La si aggiunga allo Shuffle, dico io.

A mio avviso l’idea non è male — l’accessibilità è sempre una bella cosa — però bisogna valutare quanto valga la pena investire in un’espansione delle funzioni, e quindi dell’interfaccia, in un dispositivo super-portatile e super-economico come lo Shuffle.

La pagina delle specifiche dell’iPod nano elenca una serie di lingue supportate, ma non è chiaro se si riferisce alla funzione dei menu parlati o meno. Parrebbe di sì, e mi piacerebbe avere conferma da qualcuno che possiede un iPod nano. Se così fosse, passare questa funzionalità anche allo Shuffle non sarebbe difficile e non dovrebbe tradursi in un costo maggiorato per l’utente finale. Solo che, a meno di non rendere l’interfaccia audio sempre attiva, occorre aggiungere un qualche meccanismo per attivarla/disattivarla, il che si traduce nell’aggiunta di un interruttore esterno (simile ai due già esistenti di acceso/spento e riproduzione lineare/casuale) oppure — più probabilmente — di una combinazione di tasti. Un’altra combinazione che l’utente deve ricordare. In un dispositivo piccolo come lo Shuffle, anche l’interfaccia utente è ‘piccola’, ovvero non ha grandi spazi di movimento a meno di comprometterne la praticità. La bellezza dell’attuale interfaccia è che non è affatto necessario guardare la posizione dei pulsanti una volta memorizzato l’orientamento con cui si ‘indossa’ lo Shuffle. Creare nuove combinazioni di tasti rischia, a mio parere, di rompere l’equilibrio dell’intuitività d’uso dello Shuffle.

I vecchi Discman di Sony avevano la possibilità di inserire/disinserire un feedback sonoro a ogni pressione di tasto, e l’implementazione era semplice: bastava tenere premuto il tasto play/pausa per alcuni secondi, finché si udiva un beep di conferma. Sullo Shuffle si potrebbe fare una cosa del genere, e l’interfaccia non verrebbe complicata più di tanto.
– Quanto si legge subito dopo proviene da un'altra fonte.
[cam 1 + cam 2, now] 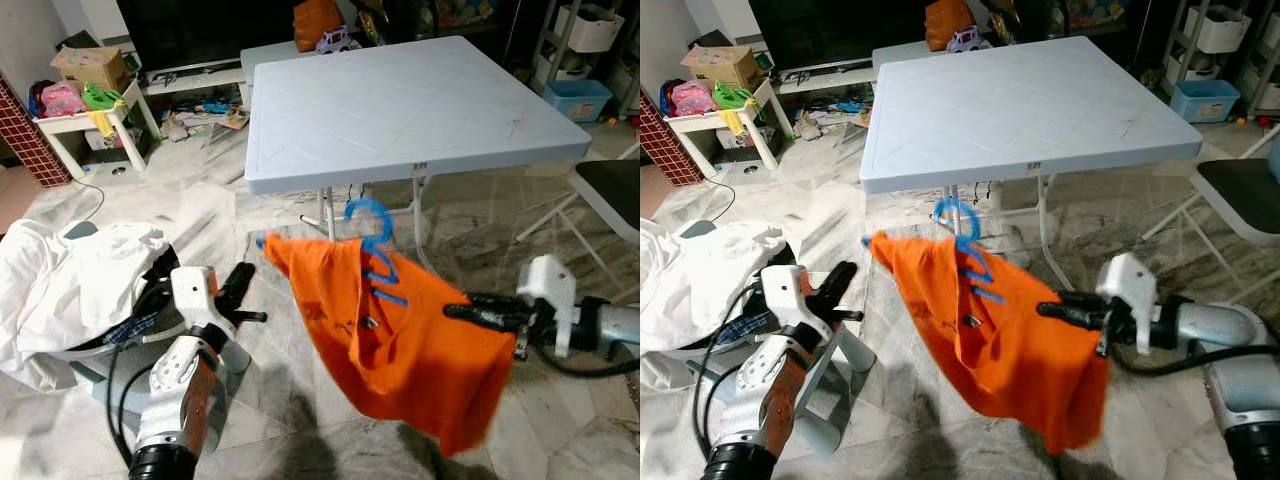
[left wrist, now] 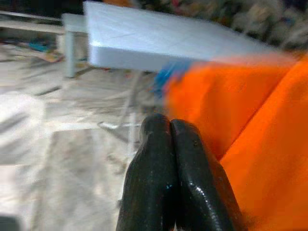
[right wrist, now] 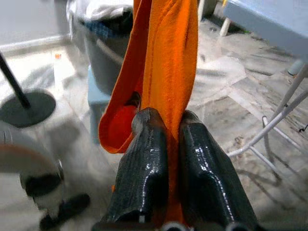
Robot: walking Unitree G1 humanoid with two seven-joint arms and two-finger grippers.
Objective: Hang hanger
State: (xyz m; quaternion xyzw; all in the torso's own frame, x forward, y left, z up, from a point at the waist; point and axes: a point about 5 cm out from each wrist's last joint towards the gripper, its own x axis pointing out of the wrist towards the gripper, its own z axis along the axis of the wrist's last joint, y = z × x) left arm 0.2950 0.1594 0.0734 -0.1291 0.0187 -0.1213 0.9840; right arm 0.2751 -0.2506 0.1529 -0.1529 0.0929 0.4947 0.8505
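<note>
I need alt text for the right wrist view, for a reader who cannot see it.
The right gripper has its two black fingers shut on an orange shirt that hangs between them. Behind are a marble floor, a grey laundry basket and table legs.

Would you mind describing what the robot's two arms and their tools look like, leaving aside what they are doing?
Both arms are silver metal tubes with a white plastic wrist housing. The left arm has a reddish-brown panel along its forearm, a black collar at its base and black cables looping beside it. A black cable trails under the right arm. The left tool and right tool each have two long, glossy black fingers with rounded tips.
</note>
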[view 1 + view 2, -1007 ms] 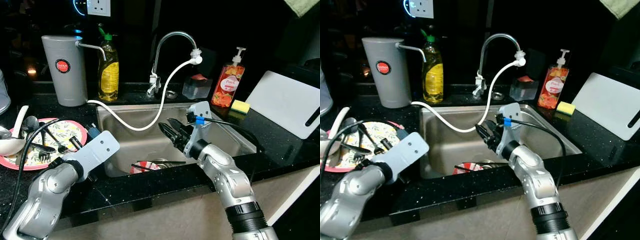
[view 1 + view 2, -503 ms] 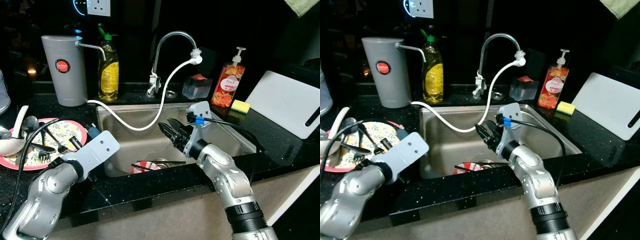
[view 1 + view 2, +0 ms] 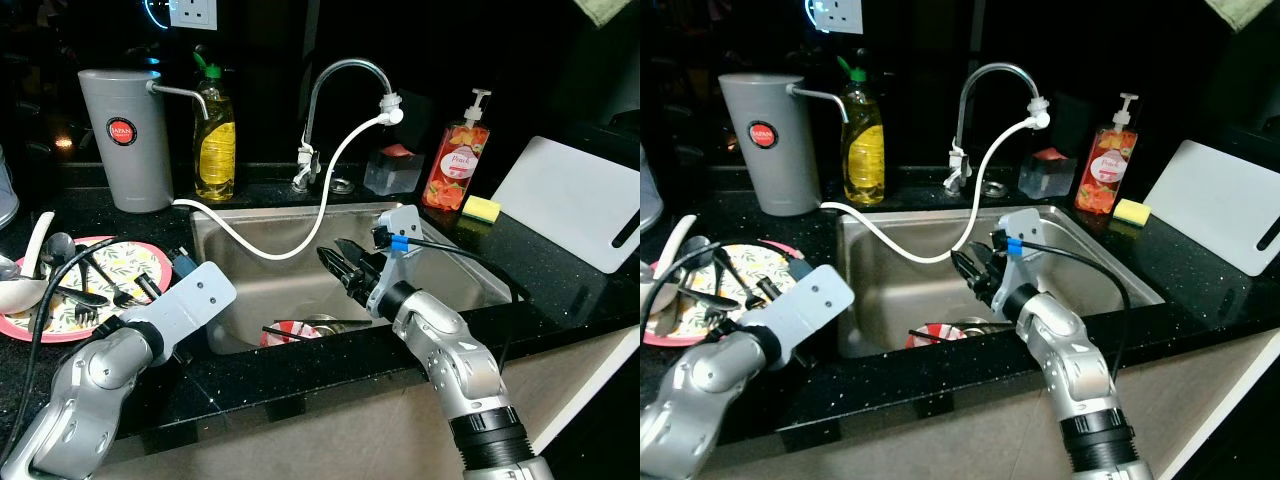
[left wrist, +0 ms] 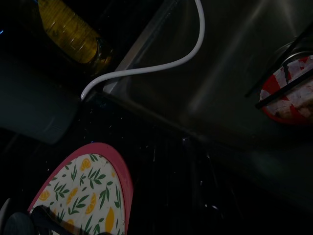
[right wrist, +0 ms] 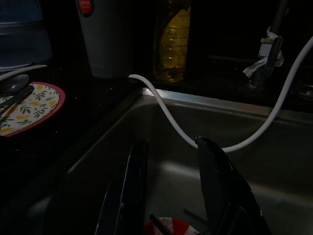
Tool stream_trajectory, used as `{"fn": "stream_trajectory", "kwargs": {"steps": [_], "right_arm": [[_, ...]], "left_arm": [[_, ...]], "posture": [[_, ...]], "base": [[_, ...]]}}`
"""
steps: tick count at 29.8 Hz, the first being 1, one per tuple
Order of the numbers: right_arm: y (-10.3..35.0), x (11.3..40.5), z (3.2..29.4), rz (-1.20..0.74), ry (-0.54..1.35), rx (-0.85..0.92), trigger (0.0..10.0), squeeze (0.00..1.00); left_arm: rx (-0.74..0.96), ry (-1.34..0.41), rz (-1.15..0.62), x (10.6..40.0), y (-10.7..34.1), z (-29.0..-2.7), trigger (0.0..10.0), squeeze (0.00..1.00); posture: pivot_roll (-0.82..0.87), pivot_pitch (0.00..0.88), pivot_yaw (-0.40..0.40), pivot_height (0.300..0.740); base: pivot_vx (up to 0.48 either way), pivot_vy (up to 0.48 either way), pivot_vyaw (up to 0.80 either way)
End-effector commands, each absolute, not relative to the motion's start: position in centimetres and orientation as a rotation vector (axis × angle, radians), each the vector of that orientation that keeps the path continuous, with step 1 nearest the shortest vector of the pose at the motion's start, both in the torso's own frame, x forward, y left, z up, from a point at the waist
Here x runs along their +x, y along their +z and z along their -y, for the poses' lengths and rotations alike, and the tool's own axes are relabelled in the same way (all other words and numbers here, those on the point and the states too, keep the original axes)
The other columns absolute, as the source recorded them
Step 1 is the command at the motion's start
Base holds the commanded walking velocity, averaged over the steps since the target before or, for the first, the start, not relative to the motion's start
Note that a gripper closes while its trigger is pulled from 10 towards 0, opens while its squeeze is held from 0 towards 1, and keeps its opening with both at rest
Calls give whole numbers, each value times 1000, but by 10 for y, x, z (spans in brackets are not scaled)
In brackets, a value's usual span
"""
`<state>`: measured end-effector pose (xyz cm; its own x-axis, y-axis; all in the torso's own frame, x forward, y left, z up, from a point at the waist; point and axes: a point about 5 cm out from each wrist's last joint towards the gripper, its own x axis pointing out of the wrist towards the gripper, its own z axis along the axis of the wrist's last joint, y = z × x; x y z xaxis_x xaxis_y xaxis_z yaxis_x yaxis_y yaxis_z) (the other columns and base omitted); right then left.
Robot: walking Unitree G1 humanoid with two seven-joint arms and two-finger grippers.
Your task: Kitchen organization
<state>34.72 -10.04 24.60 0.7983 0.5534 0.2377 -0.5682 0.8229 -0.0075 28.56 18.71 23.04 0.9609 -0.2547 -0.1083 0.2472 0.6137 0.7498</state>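
My right gripper (image 5: 168, 196): fingers parted, empty, over the sink (image 3: 450, 262) | red-white plate (image 3: 290, 335): on sink floor; dark utensils across it | my left gripper: by pink plate (image 3: 150, 255); finger state I cannot tell

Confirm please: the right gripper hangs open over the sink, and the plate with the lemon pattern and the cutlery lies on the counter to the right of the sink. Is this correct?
Not quite. The plate with the lemon pattern and cutlery lies on the counter to the left of the sink, as the left eye view shows. The rest holds: the right gripper hangs open over the sink.
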Motion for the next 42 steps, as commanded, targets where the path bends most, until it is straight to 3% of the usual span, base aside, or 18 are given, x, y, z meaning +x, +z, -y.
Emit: {"fn": "stream_trajectory", "kwargs": {"steps": [1,42], "right_arm": [[248,346,106,247,584,73,10000,0],[246,347,106,241,571,78,10000,0]], "left_arm": [[854,-318,-19,283,223,-186,10000,0],[853,-319,-17,284,223,-186,10000,0]], "posture": [[91,59,-100,740],[96,50,-99,740]], "base": [[0,0,0],[0,0,0]]}}
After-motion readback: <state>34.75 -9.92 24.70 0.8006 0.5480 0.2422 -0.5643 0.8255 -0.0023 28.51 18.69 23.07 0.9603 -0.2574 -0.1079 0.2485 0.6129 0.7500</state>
Ieri Gruber ha aggiunto un’osservazione all’articolo summenzionato:

In merito al mio suggerimento della settimana scorsa, ossia che Apple dovrebbe aggiungere i menu parlati all’iPod Shuffle […], stavo pensando che il parlato potrebbe funzionare anche nell’altro senso. Se lo Shuffle avesse un qualche tipo di microfono incorporato, potrebbe ricevere comandi vocali dall’utente. Certo, non vorrei trovarmi seduto in aereo di fianco a un tizio che abbaiasse comandi come “Suona, avanti, avanti, pausa” per tutto il volo, ma potrebbe essere una funzione utile per chi usa l’iPod mentre corre o va in bici.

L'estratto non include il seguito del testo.